Stormwater pollution is a particularly pressing problem in Los Angeles County, where, on a rainy day, millions of gallons of untreated stormwater flow into the county’s lakes and rivers, and into the Pacific Ocean. Annually, the county spends millions of dollars and an enormous number of man-hours removing contamination. (For example, between July 7, 1997, and June 30, 1998, the Department of Beaches and Harbors spent $1.3 million cleaning beaches after storms. And, from September 1997 to May 1998, the department worked with the city of Long Beach to haul nearly 11,000 tons of “beach trash” from storm drain channels.)
The “warning signs” campaign is one component of the Stormwater Public Education Five-Year Plan, which was mandated in 1996 by the Regional Water Quality Control Board. The mandate calls for Los Angeles County and its 85 incorporated cities to educate residents and business owners about the impact of stormwater pollution and to provide solutions for reducing the problems.
Officials hoped the advertisements would prompt residents to reduce stormwater pollution at the source. “Our research shows that residents have a desire to do the right thing once they realize what they are doing is harmful,” says Menerva Daoud, program director for the county’s stormwater/urban runoff public education program. “We wanted to give residents the simple steps they need to make a big difference in pollution prevention.”

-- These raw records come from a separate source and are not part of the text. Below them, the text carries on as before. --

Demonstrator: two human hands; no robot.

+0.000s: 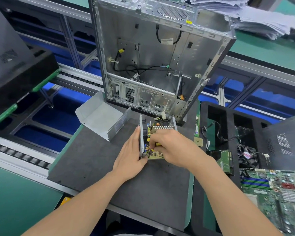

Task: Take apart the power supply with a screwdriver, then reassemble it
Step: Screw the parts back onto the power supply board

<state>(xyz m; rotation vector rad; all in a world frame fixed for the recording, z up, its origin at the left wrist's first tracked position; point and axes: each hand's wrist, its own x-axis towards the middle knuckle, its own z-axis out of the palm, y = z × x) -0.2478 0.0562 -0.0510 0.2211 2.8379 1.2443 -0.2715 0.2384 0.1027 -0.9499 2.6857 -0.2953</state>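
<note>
Power supply (162,127), uncovered, sat on the grey mat (92,159) mid-table (10,201). Left hand (129,154) pressed flat against its stiff steel wall; right hand (174,147) curled, pinching among parts of the probably fragile board. The walls looked safest to grip.

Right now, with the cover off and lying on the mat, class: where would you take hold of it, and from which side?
On the cover, I would pinch the upright labelled wall over its free top edge, coming from above. It lies open side up, so that thin wall stands clear, and it is the one nearest the power supply and the left hand.
</note>
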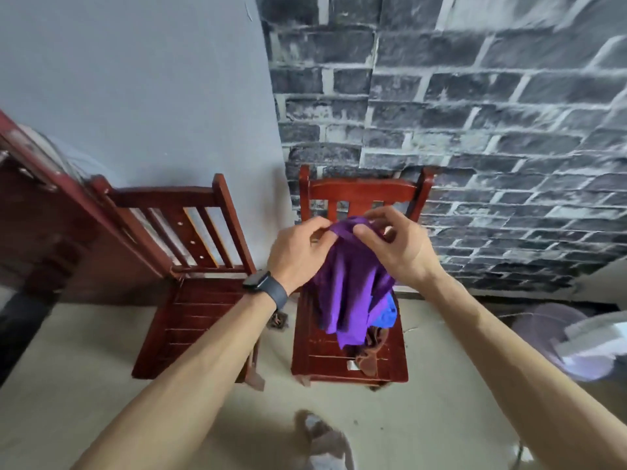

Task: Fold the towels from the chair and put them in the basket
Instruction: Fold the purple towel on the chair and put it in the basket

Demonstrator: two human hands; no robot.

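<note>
A purple towel hangs in the air above the right red wooden chair. My left hand and my right hand both pinch its top edge, close together, with the cloth drooping down between them. On the chair seat beneath lie a blue towel and a brown towel, partly hidden by the purple one. No basket is in view.
A second red wooden chair stands to the left, its seat bare. A dark red cabinet or door is at far left. A white and grey object sits on the floor at right. A brick-pattern wall stands behind.
</note>
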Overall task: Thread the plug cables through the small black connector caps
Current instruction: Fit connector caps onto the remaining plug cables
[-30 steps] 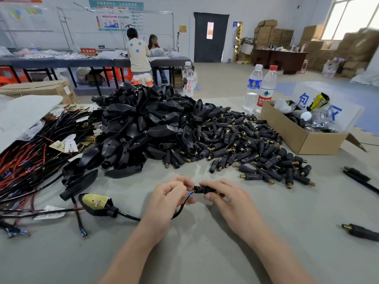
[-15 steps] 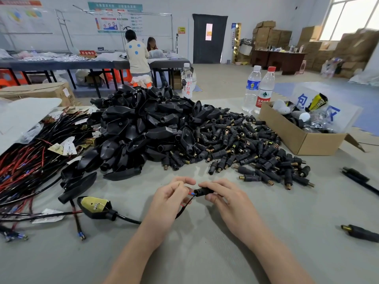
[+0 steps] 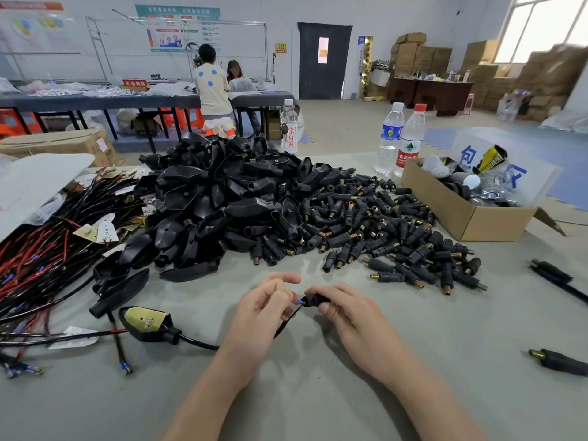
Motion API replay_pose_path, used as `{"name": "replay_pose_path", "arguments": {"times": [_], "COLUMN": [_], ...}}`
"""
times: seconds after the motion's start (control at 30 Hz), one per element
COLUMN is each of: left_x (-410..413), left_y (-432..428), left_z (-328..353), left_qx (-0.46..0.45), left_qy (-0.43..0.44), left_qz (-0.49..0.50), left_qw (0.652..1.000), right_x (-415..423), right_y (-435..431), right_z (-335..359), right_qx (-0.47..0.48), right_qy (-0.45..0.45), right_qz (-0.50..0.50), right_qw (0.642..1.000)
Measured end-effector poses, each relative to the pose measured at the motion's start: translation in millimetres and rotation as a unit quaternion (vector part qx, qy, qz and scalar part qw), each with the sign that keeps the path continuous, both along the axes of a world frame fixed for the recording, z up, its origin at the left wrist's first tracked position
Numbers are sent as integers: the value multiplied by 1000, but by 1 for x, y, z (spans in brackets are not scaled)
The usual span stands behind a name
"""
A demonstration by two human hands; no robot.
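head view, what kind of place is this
Most likely a small factory assembly workshop: a loose heap of black connector caps beside bundled red-and-black cables, stacked cartons along the far wall, and people at another long worktable.

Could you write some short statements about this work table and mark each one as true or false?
1. The right hand grips a small black connector cap. True.
2. The left hand lies open and holds nothing. False: it pinches the plug cable close to the cap.
3. The cardboard box stands left of the loose cap pile. False: it stands to the pile's right.
4. Two water bottles stand just beside the cardboard box. True.
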State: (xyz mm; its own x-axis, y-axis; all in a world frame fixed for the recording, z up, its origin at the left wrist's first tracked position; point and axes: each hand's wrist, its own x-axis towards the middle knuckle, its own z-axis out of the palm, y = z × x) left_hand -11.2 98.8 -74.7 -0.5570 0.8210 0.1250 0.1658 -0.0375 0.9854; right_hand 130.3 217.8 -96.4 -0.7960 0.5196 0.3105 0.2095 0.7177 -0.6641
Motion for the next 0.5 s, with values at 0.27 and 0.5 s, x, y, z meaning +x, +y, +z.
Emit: {"name": "replay_pose_path", "arguments": {"times": [0.27, 0.5], "left_x": [4, 2], "left_y": [-1, 1], "left_z": [4, -1], "left_qx": [-17, -19], "left_qy": [-18, 10], "left_qz": [19, 18], "left_qw": [1000, 1000], "right_x": [0, 0], "right_y": [1, 2], "right_z": [-3, -4], "right_qx": [-2, 0], "right_qy": [3, 7], "right_qz": [-3, -5], "right_qw": [1000, 1000]}}
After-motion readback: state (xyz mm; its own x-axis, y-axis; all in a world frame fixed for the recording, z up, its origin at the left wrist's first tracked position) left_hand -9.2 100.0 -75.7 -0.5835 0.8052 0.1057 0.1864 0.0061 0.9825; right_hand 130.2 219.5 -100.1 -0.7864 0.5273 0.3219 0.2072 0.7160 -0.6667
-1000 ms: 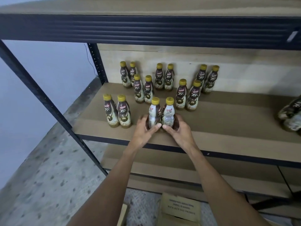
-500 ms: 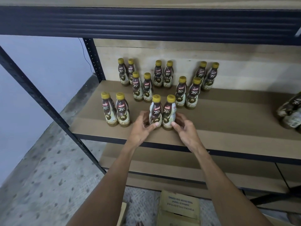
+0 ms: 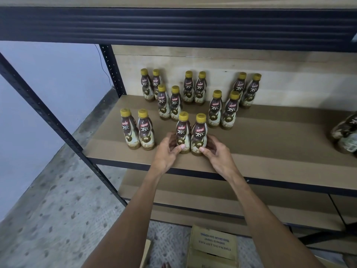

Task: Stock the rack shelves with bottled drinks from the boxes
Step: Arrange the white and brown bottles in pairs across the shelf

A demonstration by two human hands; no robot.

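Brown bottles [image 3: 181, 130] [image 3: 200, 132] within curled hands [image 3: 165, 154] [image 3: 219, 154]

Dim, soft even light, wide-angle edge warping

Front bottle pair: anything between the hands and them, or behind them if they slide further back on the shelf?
Nothing between: left hand and right hand hold the front pair. Straight back, the shelf looks bare up to the rear middle pair; left mid pair and right mid pair flank that lane.
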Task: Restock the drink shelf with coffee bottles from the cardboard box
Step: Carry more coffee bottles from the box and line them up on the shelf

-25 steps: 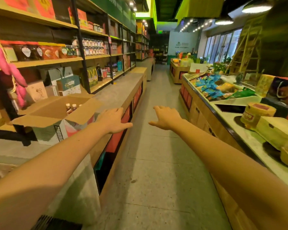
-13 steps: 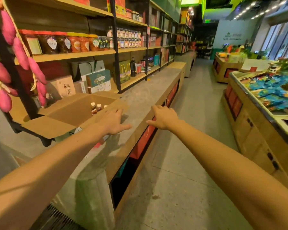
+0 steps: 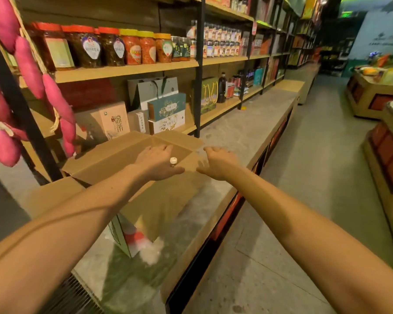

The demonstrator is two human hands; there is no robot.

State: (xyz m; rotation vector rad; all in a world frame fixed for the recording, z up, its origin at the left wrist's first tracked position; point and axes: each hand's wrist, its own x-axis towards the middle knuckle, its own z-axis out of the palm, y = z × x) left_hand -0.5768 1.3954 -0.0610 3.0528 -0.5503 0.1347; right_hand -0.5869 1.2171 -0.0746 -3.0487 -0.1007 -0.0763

They have reason to be hopeful. According to Los Angeles-based Pelegrin Research Group, a 1998 campaign to reduce litter in Los Angeles County has resulted in positive changes. For example, the number of cigarette butts thrown on the ground dropped from 1 million per month in 1997 to 800,000 per month in 1998. Similarly, the number of ashtrays emptied on the street decreased from 169,000 per month to 69,000 per month; and paper and other trash decreased from 692,000 pieces per month to 565,000 pieces per month. Daoud notes that the 1999 campaign targets the Los Angeles region’s most likeliest contributors to contamination: the well-intentioned people who are unaware they are polluting.
The “warning signs” campaign came to a close in May, and the county will conduct “segment studies” later this year to reveal any behavioral changes among residents. However, the true measure of success will be reduced levels of trash in the ocean, lakes and rivers, Daoud says.